[SUPPLIED DATA]:

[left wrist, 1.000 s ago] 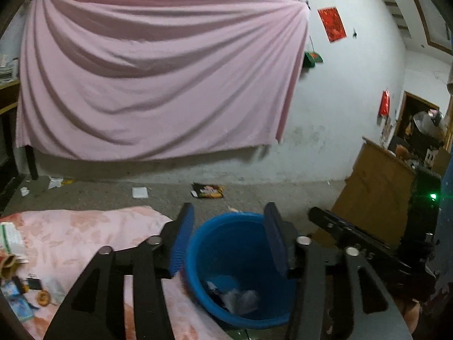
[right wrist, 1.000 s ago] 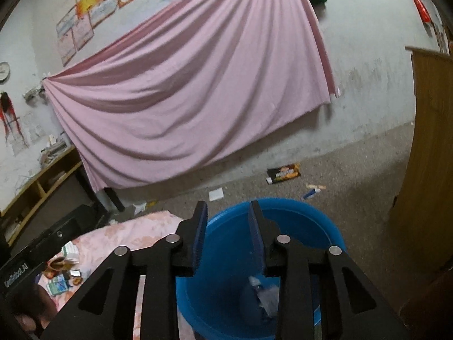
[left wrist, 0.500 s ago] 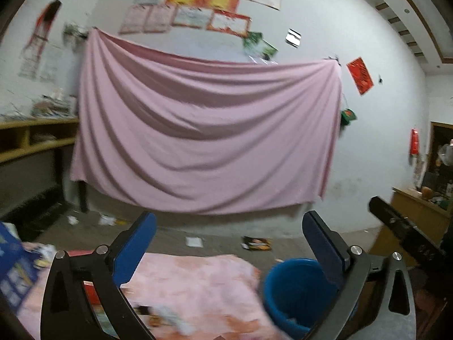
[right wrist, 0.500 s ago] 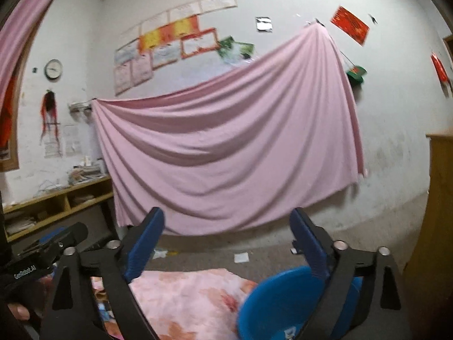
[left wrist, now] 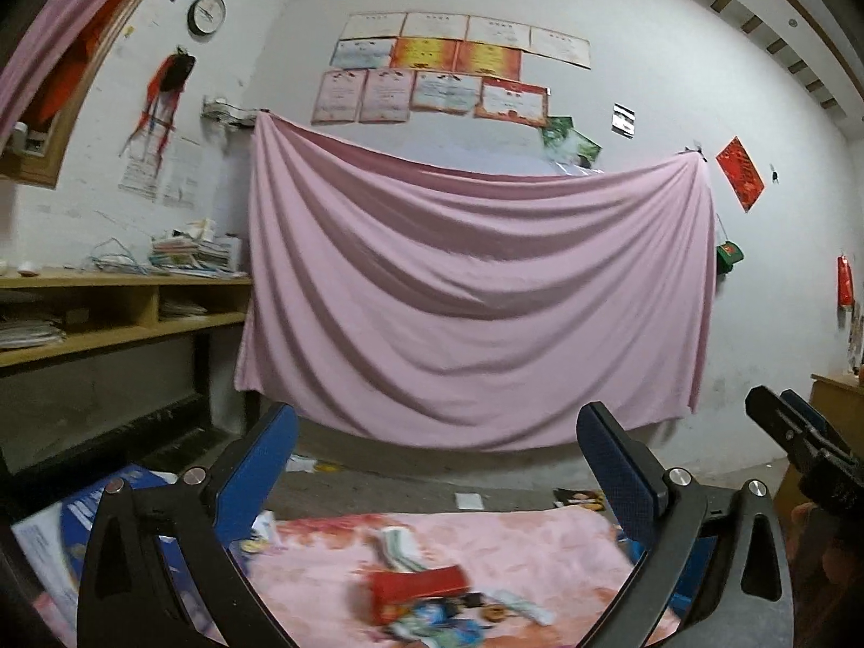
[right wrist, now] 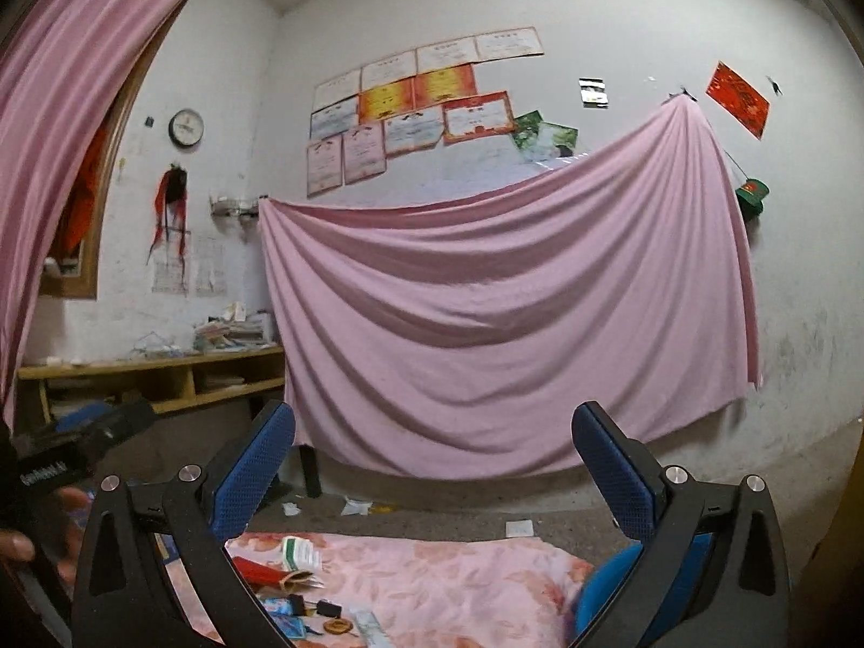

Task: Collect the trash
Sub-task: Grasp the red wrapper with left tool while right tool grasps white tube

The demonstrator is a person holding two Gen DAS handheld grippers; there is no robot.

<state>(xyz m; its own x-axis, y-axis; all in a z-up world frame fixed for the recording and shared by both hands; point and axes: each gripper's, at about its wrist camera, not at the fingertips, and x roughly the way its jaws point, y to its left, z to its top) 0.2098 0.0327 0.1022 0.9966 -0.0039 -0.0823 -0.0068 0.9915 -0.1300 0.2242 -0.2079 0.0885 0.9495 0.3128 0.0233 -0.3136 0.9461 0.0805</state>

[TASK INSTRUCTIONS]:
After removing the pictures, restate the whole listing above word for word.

[RESULT FOR THIS TASK]:
[left wrist, 1.000 s ago] 
[right wrist, 1.000 s ago] 
[left wrist, 0.500 s ago] 
[right wrist, 0.500 s ago] 
[left wrist, now] 
[right wrist, now] 

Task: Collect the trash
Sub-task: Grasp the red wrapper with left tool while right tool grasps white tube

The demonstrator is a person holding two Gen DAS handheld grippers; there is no robot.

<state>(xyz m; its own x-axis, y-axis; all in a z-up world frame fixed for the recording and shared by both hands; point and axes: each gripper's, at about its wrist camera, not at the fingertips, and x roughly the way its jaws point, y to its left, z to its top) 0.2098 0.0327 0.1022 0.9966 -0.0039 -0.0823 -0.0068 0.9915 -0.1300 0.2242 -0.2079 0.0885 0.9495 0.3128 0.0233 -0.3136 0.9461 0.0805</state>

The exercise has been answered completely.